● ABOUT THIS EXERCISE
Give again, unaltered, the lines of the listing below that run from the line having "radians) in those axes" through the line having "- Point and".

● MATERIAL PROVIDED
----

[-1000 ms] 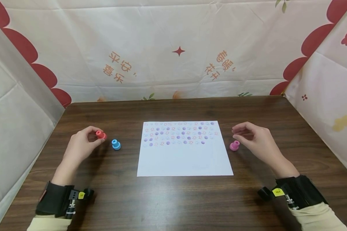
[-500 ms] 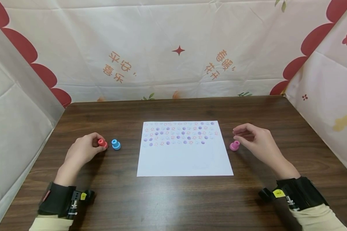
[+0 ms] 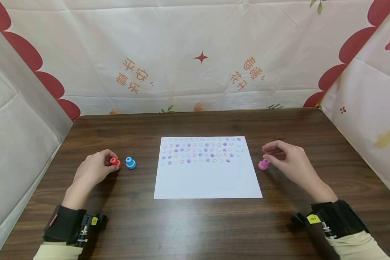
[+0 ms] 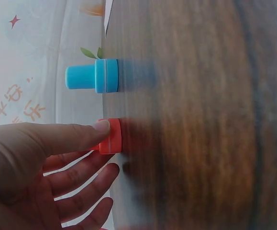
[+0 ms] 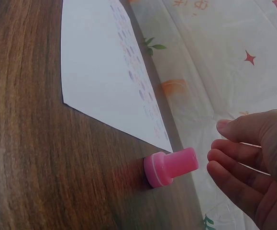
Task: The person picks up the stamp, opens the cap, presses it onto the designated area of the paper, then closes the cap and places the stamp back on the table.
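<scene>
My left hand [image 3: 92, 168] pinches a small red stamp [image 3: 115, 162] between thumb and fingers; in the left wrist view its base [image 4: 112, 136] appears to stand on the table. Just right of it a blue stamp [image 3: 130, 163] stands upright, apart from the hand. On the right side, a pink stamp [image 5: 169, 166] stands upright near the paper's edge. My right hand [image 3: 290, 159] hovers beside it, fingers relaxed and holding nothing; the right wrist view shows a gap between fingertips and stamp. Between the hands lies a white sheet of paper [image 3: 208, 180] with rows of small purple, blue and red prints.
The dark wooden table [image 3: 182, 227] runs back to a white patterned cloth [image 3: 169, 43] hanging behind it. More cloth hangs along the left and right sides. Each wrist wears a black band [image 3: 65, 224] with a small camera.
My left hand has lowered the red stamp to the table, slightly nearer the blue one, and still holds it. The right hand has shifted only slightly.
</scene>
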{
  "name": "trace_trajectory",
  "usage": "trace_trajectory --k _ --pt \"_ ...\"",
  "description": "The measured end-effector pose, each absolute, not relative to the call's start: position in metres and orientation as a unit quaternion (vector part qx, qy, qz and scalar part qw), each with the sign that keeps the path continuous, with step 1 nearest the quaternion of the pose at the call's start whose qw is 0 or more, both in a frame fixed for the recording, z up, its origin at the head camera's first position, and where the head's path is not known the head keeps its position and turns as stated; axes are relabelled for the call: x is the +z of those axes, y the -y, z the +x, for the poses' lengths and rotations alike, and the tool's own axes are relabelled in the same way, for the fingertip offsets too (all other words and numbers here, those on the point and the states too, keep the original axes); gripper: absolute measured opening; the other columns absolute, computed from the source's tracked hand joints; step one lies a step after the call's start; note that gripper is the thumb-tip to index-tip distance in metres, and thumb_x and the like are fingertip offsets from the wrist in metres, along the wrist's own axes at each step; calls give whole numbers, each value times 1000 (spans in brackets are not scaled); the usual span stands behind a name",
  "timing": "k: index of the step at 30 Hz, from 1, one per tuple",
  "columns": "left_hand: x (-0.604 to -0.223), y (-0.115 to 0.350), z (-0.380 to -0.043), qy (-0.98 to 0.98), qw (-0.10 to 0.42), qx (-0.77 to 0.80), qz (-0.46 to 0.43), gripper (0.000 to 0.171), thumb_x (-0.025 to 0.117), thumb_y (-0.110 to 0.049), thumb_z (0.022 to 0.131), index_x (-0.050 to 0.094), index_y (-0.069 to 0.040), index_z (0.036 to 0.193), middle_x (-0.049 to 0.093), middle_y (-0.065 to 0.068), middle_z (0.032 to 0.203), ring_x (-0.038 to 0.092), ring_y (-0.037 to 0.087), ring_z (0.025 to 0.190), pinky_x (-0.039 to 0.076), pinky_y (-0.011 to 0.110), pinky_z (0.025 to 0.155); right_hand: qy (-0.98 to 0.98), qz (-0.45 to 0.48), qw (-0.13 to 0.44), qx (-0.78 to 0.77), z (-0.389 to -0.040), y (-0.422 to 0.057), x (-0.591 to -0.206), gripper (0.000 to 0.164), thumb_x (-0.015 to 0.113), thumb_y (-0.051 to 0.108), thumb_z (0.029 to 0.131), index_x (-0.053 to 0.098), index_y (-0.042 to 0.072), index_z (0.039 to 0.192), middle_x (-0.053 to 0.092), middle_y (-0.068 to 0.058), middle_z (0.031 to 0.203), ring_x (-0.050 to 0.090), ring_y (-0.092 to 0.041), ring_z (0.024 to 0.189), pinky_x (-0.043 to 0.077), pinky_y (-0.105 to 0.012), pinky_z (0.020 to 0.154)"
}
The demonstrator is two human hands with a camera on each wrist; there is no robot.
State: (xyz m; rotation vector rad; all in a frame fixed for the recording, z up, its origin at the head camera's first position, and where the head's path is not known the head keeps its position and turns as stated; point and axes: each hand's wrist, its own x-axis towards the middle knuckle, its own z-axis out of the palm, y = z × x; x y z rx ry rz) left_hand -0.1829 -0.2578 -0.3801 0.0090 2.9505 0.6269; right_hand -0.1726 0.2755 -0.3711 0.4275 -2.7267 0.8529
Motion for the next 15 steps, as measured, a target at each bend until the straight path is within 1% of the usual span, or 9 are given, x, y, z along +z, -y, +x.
trace_trajectory --k 7,15 --pt "-380 260 -180 -975 61 212 1 30 71 -20 86 61 -4 109 65 20 95 56 31 80 45 44 64 936 151 118 295 -173 -275 -375 28 76 -2 76 66 5 102 72 -11 93 66 -22 84 58 -54 73" --pt "-378 259 -178 -974 48 221 -2 35 72 -23 85 60 -3 111 68 24 100 58 35 87 47 50 67 940 142 101 293 -174 -276 -376 29 77 1 77 66 5 103 72 -15 95 66 -25 86 58 -55 76"
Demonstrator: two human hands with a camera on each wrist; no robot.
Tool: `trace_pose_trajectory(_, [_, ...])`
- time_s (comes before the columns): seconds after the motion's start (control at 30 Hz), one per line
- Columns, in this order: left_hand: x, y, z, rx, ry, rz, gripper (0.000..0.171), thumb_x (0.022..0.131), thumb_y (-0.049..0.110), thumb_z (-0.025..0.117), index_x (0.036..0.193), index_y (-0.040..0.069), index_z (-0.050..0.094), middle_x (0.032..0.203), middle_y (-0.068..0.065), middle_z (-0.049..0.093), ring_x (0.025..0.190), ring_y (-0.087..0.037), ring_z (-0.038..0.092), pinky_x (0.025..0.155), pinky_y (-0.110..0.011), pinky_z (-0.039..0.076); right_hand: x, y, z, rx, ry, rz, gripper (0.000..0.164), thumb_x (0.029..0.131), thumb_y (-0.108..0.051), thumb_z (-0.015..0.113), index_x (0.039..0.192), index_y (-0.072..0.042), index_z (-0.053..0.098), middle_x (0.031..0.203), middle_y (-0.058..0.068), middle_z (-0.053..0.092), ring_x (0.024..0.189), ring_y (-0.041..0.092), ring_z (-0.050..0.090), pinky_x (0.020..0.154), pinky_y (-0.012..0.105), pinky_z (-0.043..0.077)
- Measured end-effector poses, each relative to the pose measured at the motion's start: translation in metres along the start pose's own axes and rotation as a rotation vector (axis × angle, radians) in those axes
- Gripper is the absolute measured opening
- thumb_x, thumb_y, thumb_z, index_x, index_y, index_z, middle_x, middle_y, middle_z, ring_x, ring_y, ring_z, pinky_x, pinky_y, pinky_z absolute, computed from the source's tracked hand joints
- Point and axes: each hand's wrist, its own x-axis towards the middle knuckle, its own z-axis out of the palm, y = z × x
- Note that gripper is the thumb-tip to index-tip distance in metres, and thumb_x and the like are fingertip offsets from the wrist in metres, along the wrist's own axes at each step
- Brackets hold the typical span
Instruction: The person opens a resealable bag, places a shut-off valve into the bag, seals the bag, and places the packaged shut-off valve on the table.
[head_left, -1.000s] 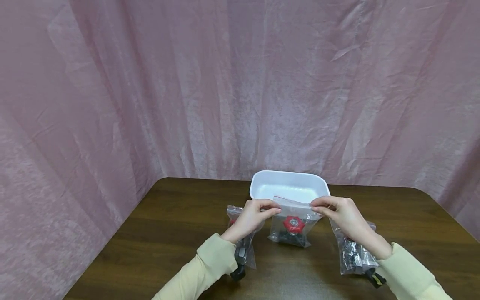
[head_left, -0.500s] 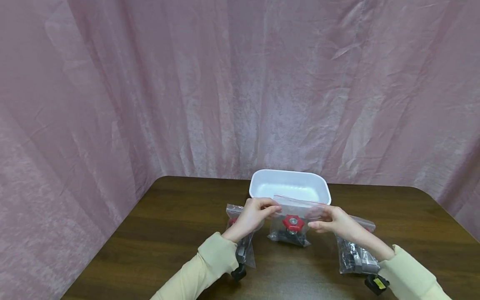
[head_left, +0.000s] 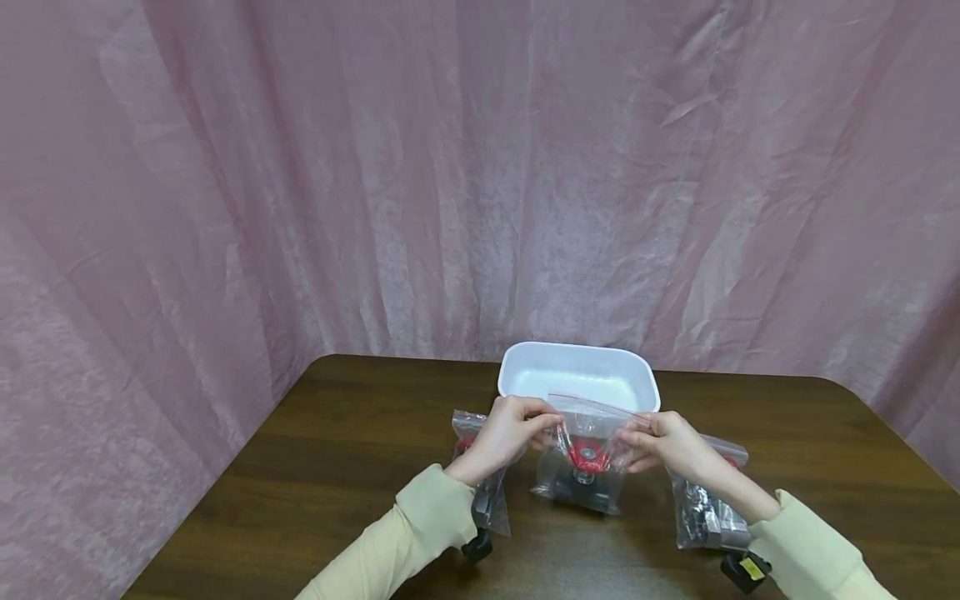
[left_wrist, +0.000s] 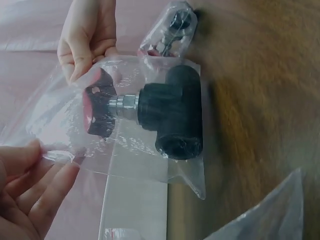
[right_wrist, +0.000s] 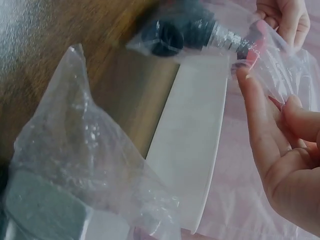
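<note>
A clear zip bag (head_left: 588, 408) with a red strip along its top hangs between both hands. Inside is a valve (left_wrist: 172, 107) with a black T-shaped body, a silver stem and a red handwheel (head_left: 588, 455). My left hand (head_left: 517, 429) pinches the bag near its upper left corner. On the other side my right hand (head_left: 667, 442) pinches the bag's upper right side, thumb on the near face. In the right wrist view, one finger of the right hand (right_wrist: 285, 145) reaches along the plastic close to the handwheel.
A white tray (head_left: 577, 367) stands behind the bag, by the pink curtain (head_left: 480, 167). Another bagged valve (head_left: 491, 504) lies under the left forearm, and a further bagged valve (head_left: 712, 517) lies beside the right forearm. All rest on the dark wooden table (head_left: 360, 467).
My right hand let go of the bag's top edge, shifted down and now pinches its side. The plastic has wrinkled over the handwheel, and the valve has tipped. My left hand kept its place.
</note>
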Motion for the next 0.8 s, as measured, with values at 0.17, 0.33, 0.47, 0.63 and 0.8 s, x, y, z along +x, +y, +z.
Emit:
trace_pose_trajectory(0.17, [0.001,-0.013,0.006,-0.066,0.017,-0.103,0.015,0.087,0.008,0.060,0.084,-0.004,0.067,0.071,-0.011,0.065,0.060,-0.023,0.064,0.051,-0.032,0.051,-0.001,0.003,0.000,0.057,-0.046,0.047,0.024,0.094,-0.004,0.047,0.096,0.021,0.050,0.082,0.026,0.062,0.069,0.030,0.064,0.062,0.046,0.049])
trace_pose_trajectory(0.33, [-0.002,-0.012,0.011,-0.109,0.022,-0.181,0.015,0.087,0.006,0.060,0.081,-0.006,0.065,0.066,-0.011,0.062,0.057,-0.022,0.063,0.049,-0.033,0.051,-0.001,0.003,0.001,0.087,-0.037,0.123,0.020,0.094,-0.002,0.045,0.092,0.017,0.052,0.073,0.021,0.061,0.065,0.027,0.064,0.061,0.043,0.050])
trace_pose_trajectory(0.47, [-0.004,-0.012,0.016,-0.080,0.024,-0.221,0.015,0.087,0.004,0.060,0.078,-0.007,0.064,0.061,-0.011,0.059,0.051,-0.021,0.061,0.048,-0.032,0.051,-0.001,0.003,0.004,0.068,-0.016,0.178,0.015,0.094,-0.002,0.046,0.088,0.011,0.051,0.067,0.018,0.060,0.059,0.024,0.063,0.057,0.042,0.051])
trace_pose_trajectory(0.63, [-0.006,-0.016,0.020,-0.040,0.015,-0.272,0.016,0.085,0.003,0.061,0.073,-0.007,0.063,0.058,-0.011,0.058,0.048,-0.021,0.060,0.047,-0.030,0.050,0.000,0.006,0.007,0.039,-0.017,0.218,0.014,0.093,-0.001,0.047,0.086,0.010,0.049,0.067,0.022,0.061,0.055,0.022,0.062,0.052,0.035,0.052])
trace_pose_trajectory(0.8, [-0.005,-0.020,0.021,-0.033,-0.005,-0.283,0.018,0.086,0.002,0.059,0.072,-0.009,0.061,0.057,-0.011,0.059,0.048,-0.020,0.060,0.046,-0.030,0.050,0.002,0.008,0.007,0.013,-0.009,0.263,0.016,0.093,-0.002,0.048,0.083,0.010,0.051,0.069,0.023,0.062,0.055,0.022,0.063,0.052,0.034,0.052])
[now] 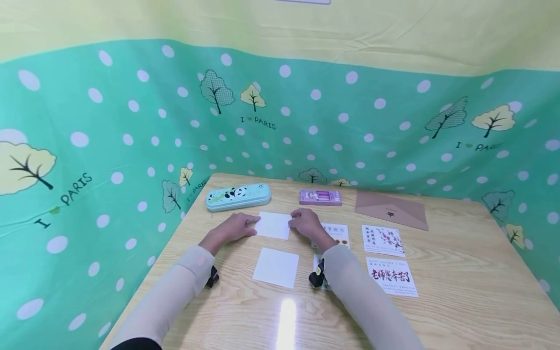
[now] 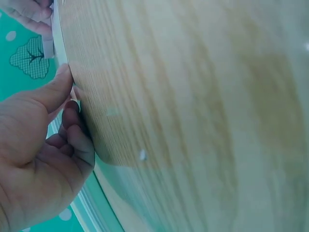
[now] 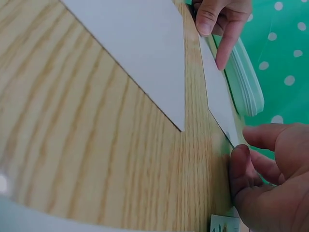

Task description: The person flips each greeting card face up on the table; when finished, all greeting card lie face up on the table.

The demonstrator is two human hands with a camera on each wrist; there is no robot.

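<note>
A blank white card point(image 1: 273, 225) lies on the table between the two hands. My left hand point(image 1: 236, 227) is at its left edge. In the right wrist view, the left hand's thumb and straight forefinger point(image 3: 226, 50) touch the card, spread apart from each other. My right hand point(image 1: 307, 224) holds the card's right edge, fingers curled and thumb close to the forefinger at the corner point(image 3: 231, 135). Nearer to me lies a second blank white card point(image 1: 276, 267), untouched. Printed cards lie under and beside my right forearm, partly hidden by it.
Behind the hands are a mint panda pencil case point(image 1: 238, 197), a purple box point(image 1: 320, 197) and a brown envelope point(image 1: 391, 210). To the right lie a blossom card point(image 1: 383, 240) and a red-lettered card point(image 1: 391, 276). A green patterned cloth point(image 1: 306, 121) hangs behind the wooden table point(image 1: 463, 272).
</note>
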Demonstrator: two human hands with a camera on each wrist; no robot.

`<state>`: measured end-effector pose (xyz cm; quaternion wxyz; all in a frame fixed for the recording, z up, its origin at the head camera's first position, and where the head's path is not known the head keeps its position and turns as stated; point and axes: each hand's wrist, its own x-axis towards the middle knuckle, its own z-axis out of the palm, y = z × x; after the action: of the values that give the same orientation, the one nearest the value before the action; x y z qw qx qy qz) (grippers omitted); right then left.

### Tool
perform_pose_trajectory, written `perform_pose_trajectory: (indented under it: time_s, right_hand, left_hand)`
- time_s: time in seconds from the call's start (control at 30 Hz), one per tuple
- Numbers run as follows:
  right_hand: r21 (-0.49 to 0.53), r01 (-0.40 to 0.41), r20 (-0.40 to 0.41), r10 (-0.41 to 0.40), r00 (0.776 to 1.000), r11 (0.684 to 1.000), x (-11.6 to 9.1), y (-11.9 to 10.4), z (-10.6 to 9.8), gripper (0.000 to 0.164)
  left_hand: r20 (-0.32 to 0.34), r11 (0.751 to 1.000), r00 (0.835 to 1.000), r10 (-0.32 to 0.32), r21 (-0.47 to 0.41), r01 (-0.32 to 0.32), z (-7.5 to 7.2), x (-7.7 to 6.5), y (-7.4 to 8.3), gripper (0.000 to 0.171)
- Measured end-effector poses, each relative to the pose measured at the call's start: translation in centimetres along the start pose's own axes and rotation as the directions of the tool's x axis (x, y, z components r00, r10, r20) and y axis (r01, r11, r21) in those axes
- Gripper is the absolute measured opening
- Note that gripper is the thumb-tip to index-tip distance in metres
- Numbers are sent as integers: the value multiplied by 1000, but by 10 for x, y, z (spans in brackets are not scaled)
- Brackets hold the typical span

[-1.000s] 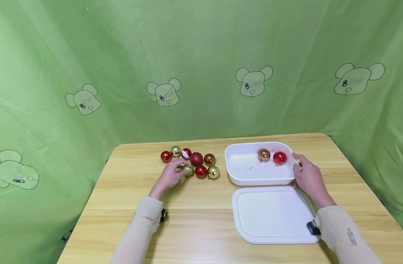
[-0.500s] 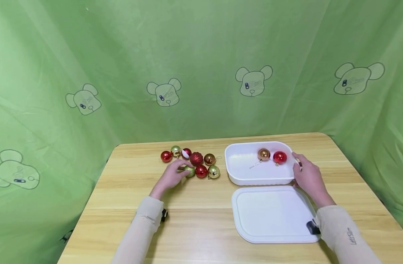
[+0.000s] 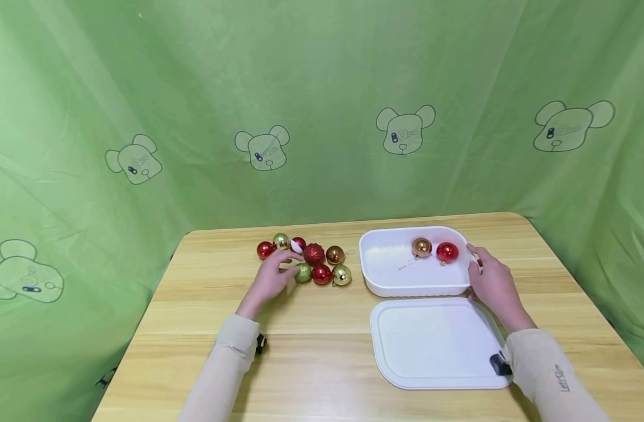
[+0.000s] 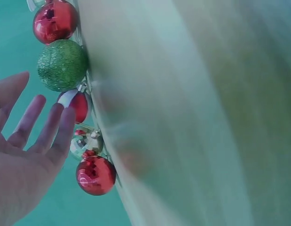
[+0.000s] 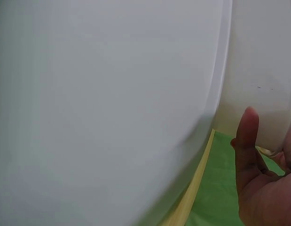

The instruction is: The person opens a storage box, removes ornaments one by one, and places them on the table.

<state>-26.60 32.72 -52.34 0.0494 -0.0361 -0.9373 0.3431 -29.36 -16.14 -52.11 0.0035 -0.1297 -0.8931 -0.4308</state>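
My left hand (image 3: pixel 273 275) is just left of a green glitter bauble (image 3: pixel 303 272), its fingers spread and relaxed. In the left wrist view that bauble (image 4: pixel 63 65) sits beyond the fingertips, with nothing in the palm. Beside it on the table lie a shiny red bauble (image 3: pixel 321 274), a pale gold one (image 3: pixel 341 275), a ridged dark red one (image 3: pixel 314 254) and several others. My right hand (image 3: pixel 493 284) holds the right end of a white plastic box (image 3: pixel 385 290). In the right wrist view the thumb (image 5: pixel 247 129) lies against the box wall (image 5: pixel 263 94).
Inside the box lie a copper bauble (image 3: pixel 422 247) and a red bauble (image 3: pixel 447 252). The white lid (image 3: pixel 438 346) lies flat in front of the box, partly under the right sleeve. A green curtain (image 3: pixel 322 176) hangs behind the wooden table (image 3: pixel 311 363).
The green glitter bauble has shifted slightly right, against the shiny red one. My left hand has since loosened and drawn a little left from it. The right hand and box stay put.
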Motion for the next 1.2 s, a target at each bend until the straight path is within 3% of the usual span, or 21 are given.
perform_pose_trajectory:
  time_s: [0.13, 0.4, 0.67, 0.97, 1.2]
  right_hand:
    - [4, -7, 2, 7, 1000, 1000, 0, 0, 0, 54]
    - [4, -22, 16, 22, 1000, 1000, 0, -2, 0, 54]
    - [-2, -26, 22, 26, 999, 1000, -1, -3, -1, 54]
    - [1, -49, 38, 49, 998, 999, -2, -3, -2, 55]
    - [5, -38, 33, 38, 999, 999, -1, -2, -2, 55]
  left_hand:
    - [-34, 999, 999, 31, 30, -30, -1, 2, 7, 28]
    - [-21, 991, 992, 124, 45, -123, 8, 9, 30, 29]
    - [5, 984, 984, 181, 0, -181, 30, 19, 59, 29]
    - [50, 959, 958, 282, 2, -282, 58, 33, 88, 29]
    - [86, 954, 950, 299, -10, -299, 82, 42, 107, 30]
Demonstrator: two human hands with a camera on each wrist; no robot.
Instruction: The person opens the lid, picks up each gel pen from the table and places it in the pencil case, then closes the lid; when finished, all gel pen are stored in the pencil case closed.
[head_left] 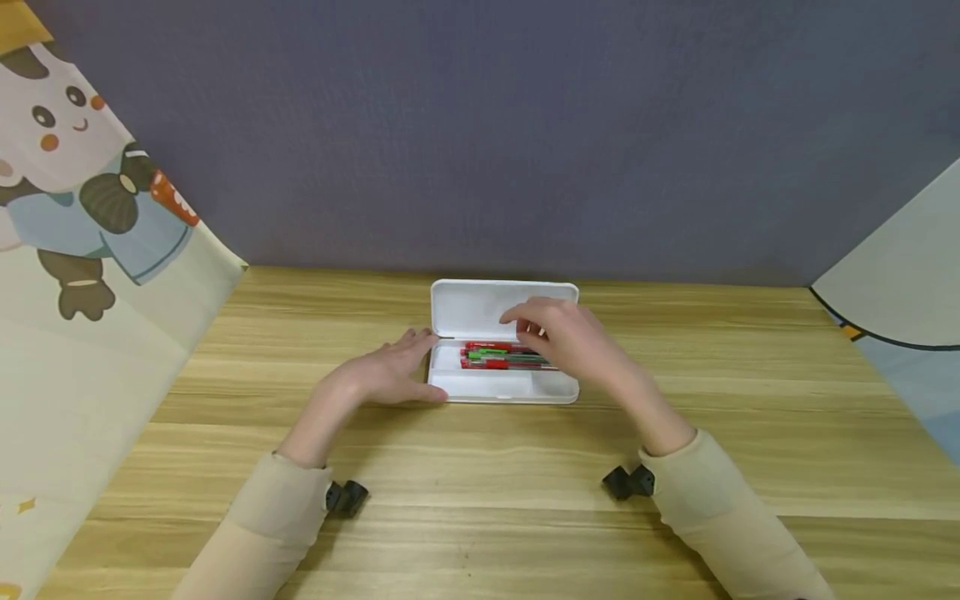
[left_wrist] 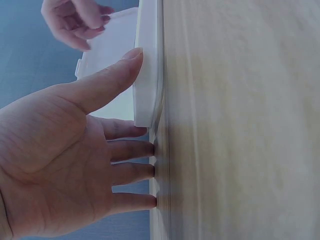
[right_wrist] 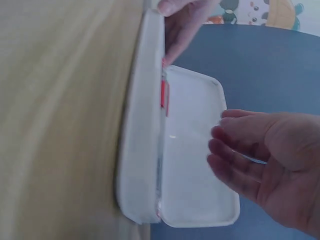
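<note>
A white pencil case [head_left: 480,387] lies on the table with its lid [head_left: 467,308] swung back. Several red, green and clear-barrelled pens [head_left: 495,353] are in its rear compartment, while the front compartment is bare white. My left hand [head_left: 386,371] rests at the case's left end, fingers straight. In the left wrist view its thumb [left_wrist: 117,77] lies against the front corner of the case. Over the right half of the case hovers my right hand [head_left: 566,337], its fingers loosely bent. The right wrist view shows nothing between those fingers [right_wrist: 235,162].
The wooden table [head_left: 480,500] extends around the case on both sides and in front. Behind it stands a dark blue-grey partition [head_left: 480,142]. A cartoon-printed sheet [head_left: 135,333] hangs on the left, and a pale printed panel [head_left: 900,267] on the right.
</note>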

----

● ANSWER BELOW
- Measured end-effector poses, each relative to the pose measured at the motion's start: translation in metres along the start pose's own axes and rotation as a rotation vector (axis × angle, radians) in those axes
- Gripper is the absolute measured opening
- thumb_x, thumb_y, thumb_z, index_x, index_y, index_z, middle_x, middle_y, middle_z, ring_x, ring_y, ring_z, pinky_x, pinky_y, pinky_z absolute, computed from the source's tracked hand joints
- Point and axes: each hand's wrist, its own x-axis towards the middle knuckle, its own z-axis out of the palm, y = z × x

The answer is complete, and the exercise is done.